Last Sunday, Super Bowl 50 descended upon Levi’s Stadium in Santa Clara, California. At Slate, freelance journalist Gabriel Thompson describes game day from the perspective of a worker in one of the stadium’s upscale food courts, where he earned less than $13 an hour to serve $13 beers.
It doesn’t take long to realize that the Chrome Grill, which functioned perfectly well for sparsely attended 49ers games, is not quite ready for the Super Bowl and its crowd of 71,000. Our cooks, three temps who earn $10 an hour for typical Levi’s Stadium events, but $15 an hour for the Super Bowl, are cranking out food. Still the lines keep growing. It doesn’t help that the fancy new registers tend to freeze up, or that we sell out of the jumbo dogs an hour before kickoff, which means that we have to waste precious time absorbing complaints. “At the Super Bowl?” one lady asks. “No hot dogs? You have got to be kidding.” I apologize—as sincerely as possible, given the circumstances—but she just stands there, unconvinced. When I pull off the lid of the hot dog container to reveal greasy water, she stomps off.

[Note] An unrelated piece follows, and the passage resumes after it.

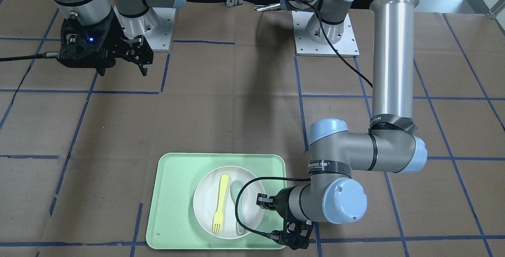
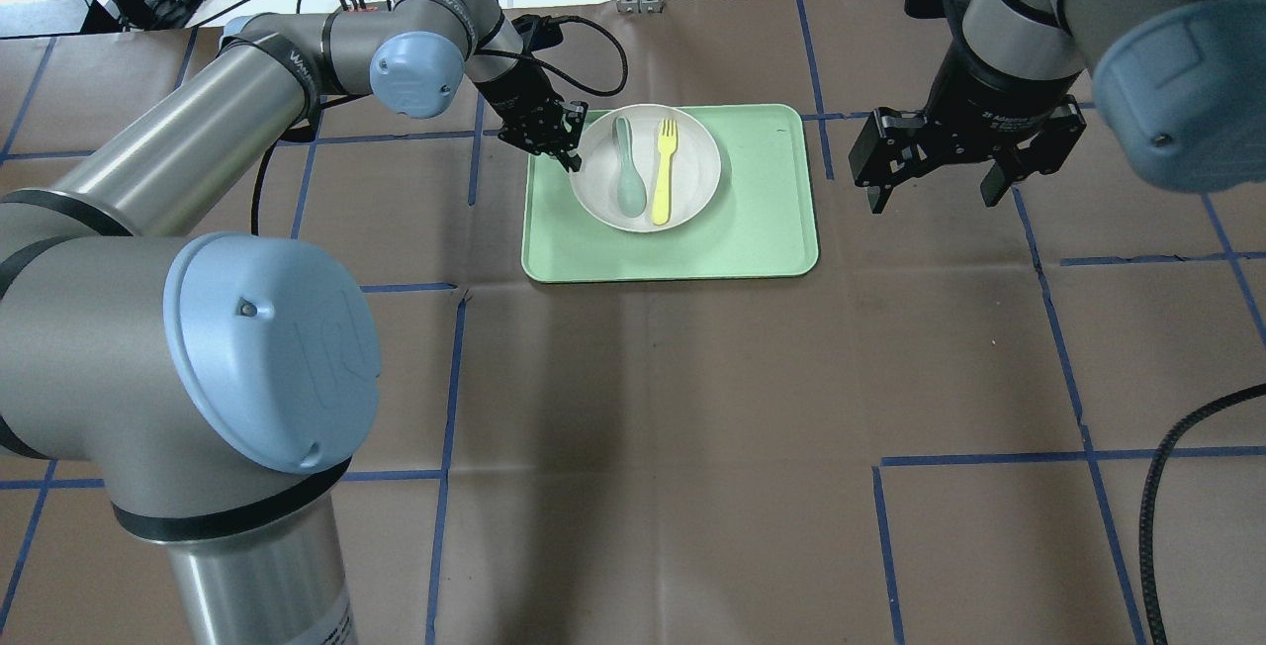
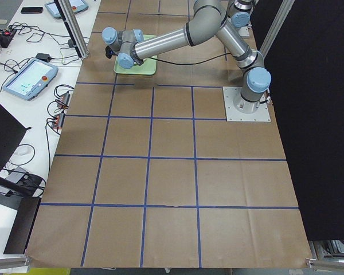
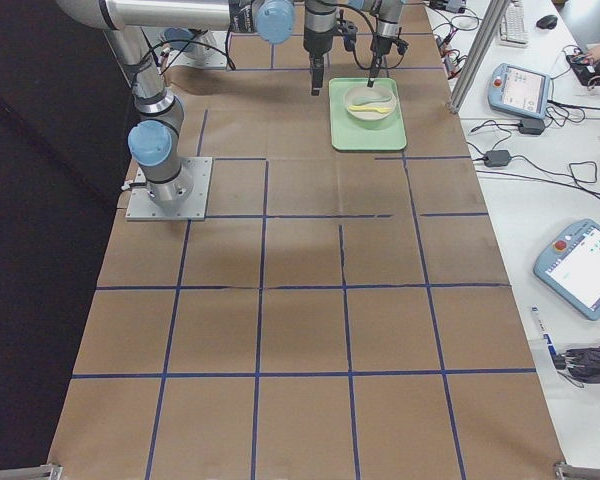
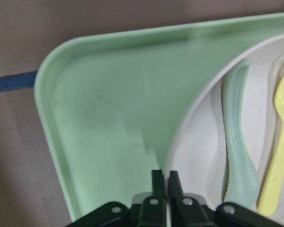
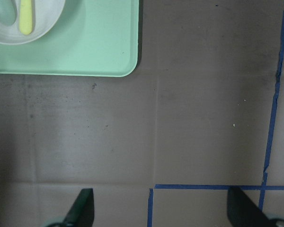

“The system is not working,” says Khalid Subainati. A jack-of-all-trades at the Chrome Grill, Kal usually works as an expeditor, but today he’s spending much of his time serving as a buffer between angry customers and us, as well as trying to get the registers to work. I’m totally absorbed in slapping pizza slices onto plates while trying to keep five orders straight in my head. Relief finally comes in the form of the national anthem, performed by Lady Gaga. Ticket-holders rush to their seats, which gives us a moment to collect ourselves. “Shit,” says Joshua. I nod. For weeks, our Centerplate supervisors have reminded us about the importance of today, when we’ll put “Fans First!” to “create excitement and lifetime memories at America’s greatest event.” That’s not where this day seems to be headed.